## Task to carry out
Collect all lines from the records below that include the word "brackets".
--- Data extract ---
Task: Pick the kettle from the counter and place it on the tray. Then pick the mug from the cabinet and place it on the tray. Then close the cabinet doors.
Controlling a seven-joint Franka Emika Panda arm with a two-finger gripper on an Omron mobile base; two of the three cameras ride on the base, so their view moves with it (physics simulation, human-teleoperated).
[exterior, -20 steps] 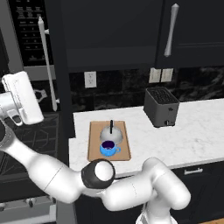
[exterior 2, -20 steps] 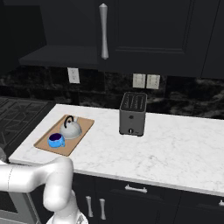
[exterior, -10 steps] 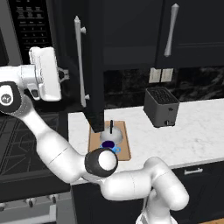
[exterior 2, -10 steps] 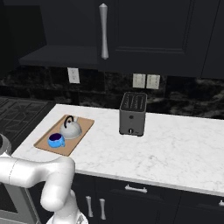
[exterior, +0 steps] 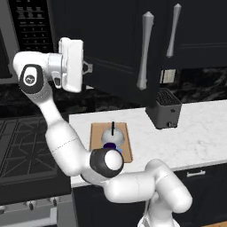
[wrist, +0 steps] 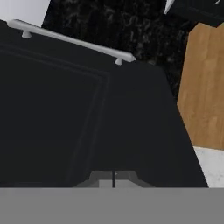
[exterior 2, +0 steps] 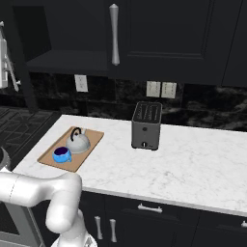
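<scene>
The wooden tray (exterior 2: 88, 143) lies on the white counter (exterior 2: 193, 164). On it stand the silver kettle (exterior 2: 77, 142) and the blue mug (exterior 2: 61, 154); from the left the kettle (exterior: 112, 135) hides most of the mug. The left cabinet door (exterior: 119, 44) hangs part-way swung, its silver handle (exterior: 144, 48) facing out. My gripper (exterior: 89, 68) is shut and empty, its tips against that door's outer face. In the hand view the shut gripper (wrist: 113, 178) rests on the black door panel (wrist: 65, 118) below its handle (wrist: 74, 39). The right door (exterior 2: 164, 38) is closed.
A black toaster (exterior 2: 146, 125) stands on the counter right of the tray. The gas stovetop (exterior: 26, 146) lies to the left, with the microwave (exterior: 31, 31) above it. The dark inner shelf (exterior 2: 67, 61) of the cabinet shows behind the swinging door.
My hand has moved up and to the right against the left cabinet door, and the door has swung from wide open toward closed. Kettle, mug and tray have stayed put.
</scene>
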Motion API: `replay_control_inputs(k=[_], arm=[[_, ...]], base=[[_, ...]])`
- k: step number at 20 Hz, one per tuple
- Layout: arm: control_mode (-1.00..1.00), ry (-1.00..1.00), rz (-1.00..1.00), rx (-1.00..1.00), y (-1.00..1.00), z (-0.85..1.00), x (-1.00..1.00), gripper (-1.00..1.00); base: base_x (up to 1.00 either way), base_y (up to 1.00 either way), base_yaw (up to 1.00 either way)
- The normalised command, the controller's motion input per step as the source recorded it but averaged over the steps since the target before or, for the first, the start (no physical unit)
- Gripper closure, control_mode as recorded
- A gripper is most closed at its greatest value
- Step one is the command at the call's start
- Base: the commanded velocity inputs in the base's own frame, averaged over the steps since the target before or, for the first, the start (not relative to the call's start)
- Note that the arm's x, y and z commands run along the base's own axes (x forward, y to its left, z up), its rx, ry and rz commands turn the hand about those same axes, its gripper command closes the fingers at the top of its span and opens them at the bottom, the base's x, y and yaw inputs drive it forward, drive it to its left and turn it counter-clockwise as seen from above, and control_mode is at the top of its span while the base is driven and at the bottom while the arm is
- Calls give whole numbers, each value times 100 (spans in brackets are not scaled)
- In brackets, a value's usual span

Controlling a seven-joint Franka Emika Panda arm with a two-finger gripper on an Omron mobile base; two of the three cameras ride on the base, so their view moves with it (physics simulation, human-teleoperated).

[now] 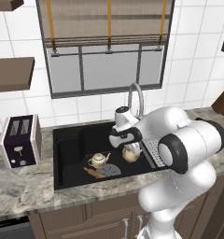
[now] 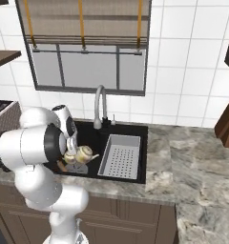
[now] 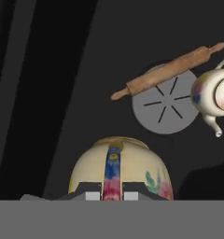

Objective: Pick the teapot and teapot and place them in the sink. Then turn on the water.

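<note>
Tool (image 3: 112, 195) clamped on floral teapot (image 3: 118, 168), second teapot (image 3: 215, 97) beside rolling pin (image 3: 170, 70), sink (image 1: 69, 140), no readable writing

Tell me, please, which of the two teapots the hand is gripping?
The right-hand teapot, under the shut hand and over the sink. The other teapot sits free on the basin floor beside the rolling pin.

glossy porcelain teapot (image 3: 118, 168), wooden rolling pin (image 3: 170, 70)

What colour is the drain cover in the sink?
Grey drain cover with dark slits, clearest in the hand view.
</note>
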Motion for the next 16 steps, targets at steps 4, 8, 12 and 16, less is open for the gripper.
replay_control_inputs(k=[4, 8, 12, 16], arm=[[-100, 11, -19, 0, 0, -55, 45, 100], [-100, 7, -13, 0, 0, -45, 26, 100], [-100, 0, -3, 0, 0, -51, 10, 100], [-100, 0, 0, -1, -1, -56, 6, 100]], base=[[0, 0, 0], [0, 0, 0], [0, 0, 0], [0, 0, 0]])
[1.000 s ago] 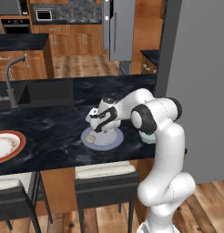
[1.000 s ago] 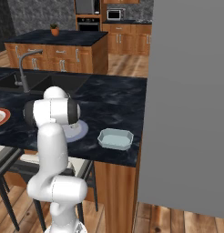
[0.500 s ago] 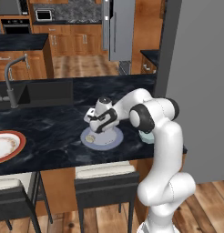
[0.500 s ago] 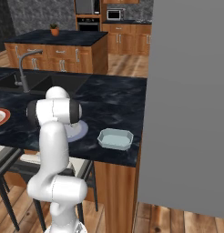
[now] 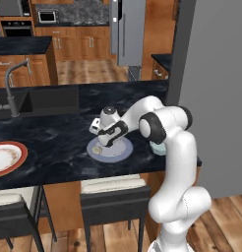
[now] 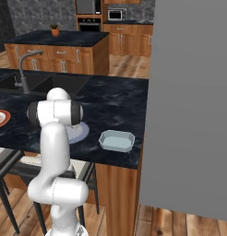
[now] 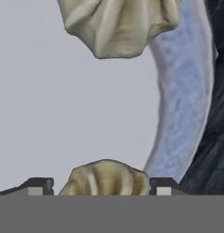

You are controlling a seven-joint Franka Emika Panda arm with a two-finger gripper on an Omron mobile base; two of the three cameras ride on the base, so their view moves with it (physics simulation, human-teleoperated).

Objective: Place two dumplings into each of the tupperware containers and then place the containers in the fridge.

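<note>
Hand view has the gripper [image 7: 102, 186] low over the round plate [image 7: 50, 118], fingers apart either side of a dumpling [image 7: 104, 179], not clearly gripping; the container [image 6: 116, 140] looks empty, fridge unvisited.

Dark marbled counter [image 5: 54, 142] across the middle of the left base view, with a black sink [image 5: 49, 101] and a grey curved faucet [image 5: 12, 86] at the left. Two dark stools with pale cushions [image 5: 113, 189] under the counter edge, at the bottom. Warm wooden plank floor [image 5: 91, 71] in the upper middle and again at the lower right. Wooden cabinets [image 5: 76, 47] along the far wall at the top, with a built-in oven [image 5: 15, 28] and a microwave [image 5: 46, 16] in the upper left. Large flat grey panel [image 6: 189, 106] at the right side of the right base view. Second island with dark top [image 6: 60, 39] in the upper left there, carrying a small potted plant [image 6: 55, 31].
</note>
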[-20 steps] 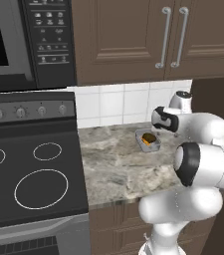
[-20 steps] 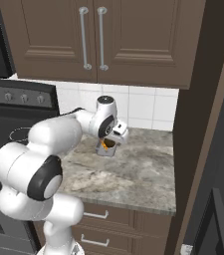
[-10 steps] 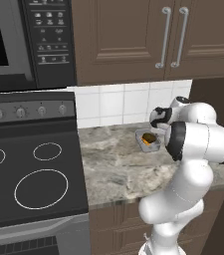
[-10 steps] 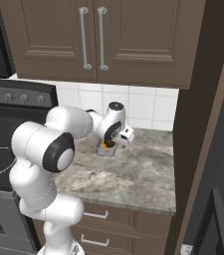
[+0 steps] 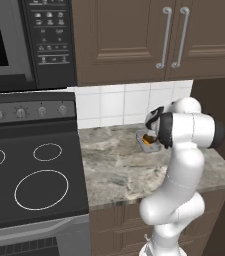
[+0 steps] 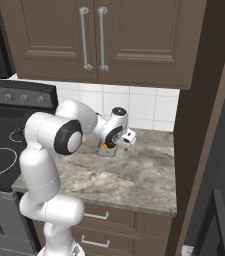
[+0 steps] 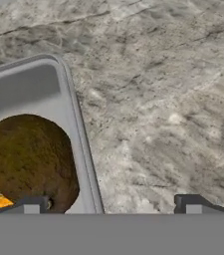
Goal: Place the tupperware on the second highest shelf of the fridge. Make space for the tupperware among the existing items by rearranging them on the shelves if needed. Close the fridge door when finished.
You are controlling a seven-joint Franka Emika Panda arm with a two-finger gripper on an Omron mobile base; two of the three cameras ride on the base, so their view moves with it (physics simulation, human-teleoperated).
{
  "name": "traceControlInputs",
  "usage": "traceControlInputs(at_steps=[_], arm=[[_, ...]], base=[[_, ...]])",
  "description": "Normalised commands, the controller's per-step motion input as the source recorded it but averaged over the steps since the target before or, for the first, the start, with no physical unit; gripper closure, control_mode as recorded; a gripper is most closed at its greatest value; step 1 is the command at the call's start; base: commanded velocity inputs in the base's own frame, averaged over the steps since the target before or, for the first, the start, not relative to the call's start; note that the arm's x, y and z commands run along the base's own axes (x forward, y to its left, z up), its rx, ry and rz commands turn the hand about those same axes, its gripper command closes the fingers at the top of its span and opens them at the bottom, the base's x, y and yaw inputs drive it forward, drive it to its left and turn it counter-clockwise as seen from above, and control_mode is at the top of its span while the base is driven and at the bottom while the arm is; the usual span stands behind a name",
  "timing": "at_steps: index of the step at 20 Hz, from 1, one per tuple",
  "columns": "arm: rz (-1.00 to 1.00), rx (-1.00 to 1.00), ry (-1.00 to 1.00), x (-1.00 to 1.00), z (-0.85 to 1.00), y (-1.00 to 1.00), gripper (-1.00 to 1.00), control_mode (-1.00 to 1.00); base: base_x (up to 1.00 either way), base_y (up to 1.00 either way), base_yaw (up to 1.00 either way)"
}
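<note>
Grey tupperware with a brown lump of food inside is sitting on the granite counter, near the tiled backsplash. The gripper is hovering right over it with its jaws wide apart, 1 tip over the food and the other over bare stone, straddling the right wall. Looks like the pick-up step is in hand; next it's needing to drop onto that rim and squeeze. Plenty of open counter to the right, stove off left, cabinets overhead.
</note>
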Motion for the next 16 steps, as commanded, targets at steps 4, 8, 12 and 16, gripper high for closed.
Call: traceControlInputs(at_steps=[4, 8, 12, 16], arm=[[0.00, 0.00, 0.00, 0.37, -0.39, 0.00, -1.00, -1.00], [0.00, 0.00, 0.00, 0.28, -0.40, 0.05, -1.00, -1.00], [0.02, -0.01, -0.05, -0.16, -0.28, 0.29, -1.00, -1.00], [0.05, -0.07, -0.17, -0.71, -0.21, 0.48, -1.00, -1.00]], base=[[0.00, 0.00, 0.00], [0.00, 0.00, 0.00], [0.00, 0.00, 0.00], [0.00, 0.00, 0.00]])
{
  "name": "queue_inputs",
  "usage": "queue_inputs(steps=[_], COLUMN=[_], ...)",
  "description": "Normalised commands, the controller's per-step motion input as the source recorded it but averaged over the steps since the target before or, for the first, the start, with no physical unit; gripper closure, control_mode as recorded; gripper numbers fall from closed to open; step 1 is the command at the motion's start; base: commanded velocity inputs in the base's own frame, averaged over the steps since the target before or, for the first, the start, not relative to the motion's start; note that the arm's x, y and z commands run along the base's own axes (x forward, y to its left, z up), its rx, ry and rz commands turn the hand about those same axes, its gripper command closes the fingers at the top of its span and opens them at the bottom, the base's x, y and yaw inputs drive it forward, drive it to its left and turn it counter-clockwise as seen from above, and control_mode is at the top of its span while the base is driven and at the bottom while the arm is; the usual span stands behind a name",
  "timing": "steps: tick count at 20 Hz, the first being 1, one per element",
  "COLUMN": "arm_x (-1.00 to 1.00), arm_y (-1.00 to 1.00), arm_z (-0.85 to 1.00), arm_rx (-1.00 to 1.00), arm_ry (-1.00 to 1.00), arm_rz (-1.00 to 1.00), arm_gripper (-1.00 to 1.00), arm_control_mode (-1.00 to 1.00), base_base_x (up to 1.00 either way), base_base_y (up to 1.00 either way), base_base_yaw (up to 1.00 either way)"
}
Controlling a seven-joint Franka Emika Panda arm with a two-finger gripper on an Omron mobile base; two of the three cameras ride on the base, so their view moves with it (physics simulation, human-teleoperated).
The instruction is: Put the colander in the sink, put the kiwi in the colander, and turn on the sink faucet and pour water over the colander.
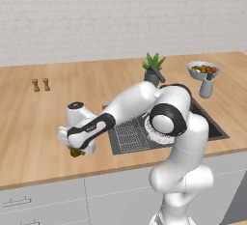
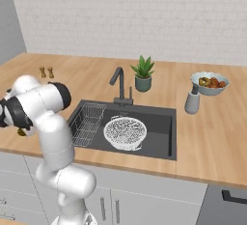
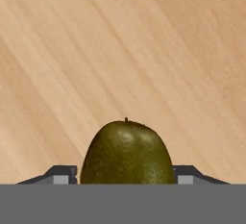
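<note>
Down low on the left side of the wooden desk (image 1: 43, 118), the arm is reaching out and over, and the jaws (image 3: 126, 180) sit right at the kiwi (image 3: 126, 153). From the hand view the dark olive fruit fills the space between the two finger tips (image 3: 60, 176), one on each side, close against its flanks; whether they have actually pinched it or are just beside its skin, I cannot tell, so call it partly open around the fruit. In the left base view a sliver of the kiwi (image 1: 75, 152) peeks out under the hand, resting on the desk near the front edge, well to the left of the sink (image 1: 217, 131). Over in the right base view, the colander (image 2: 125, 132) already sits inside the sink (image 2: 161, 122), white and dotted with holes, just right of the wire rack section (image 2: 88, 122). The sink faucet (image 2: 118, 86) stands behind the basin, with its spout angled to the left of the view. A green potted plant (image 2: 143, 73) is beside it, and farther right a pale bowl of orange-red food (image 2: 209, 83) sits with a grey bottle (image 2: 192, 102) just in front. Two small wooden shakers (image 1: 40, 84) stand far back on the left of the desk, well apart from the action.
</note>
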Motion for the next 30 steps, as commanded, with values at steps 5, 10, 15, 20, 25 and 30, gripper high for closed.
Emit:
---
## Result
- Calls give whole numbers, each value times 100 (spans in brackets are not scaled)
- In brackets, a value's usual span

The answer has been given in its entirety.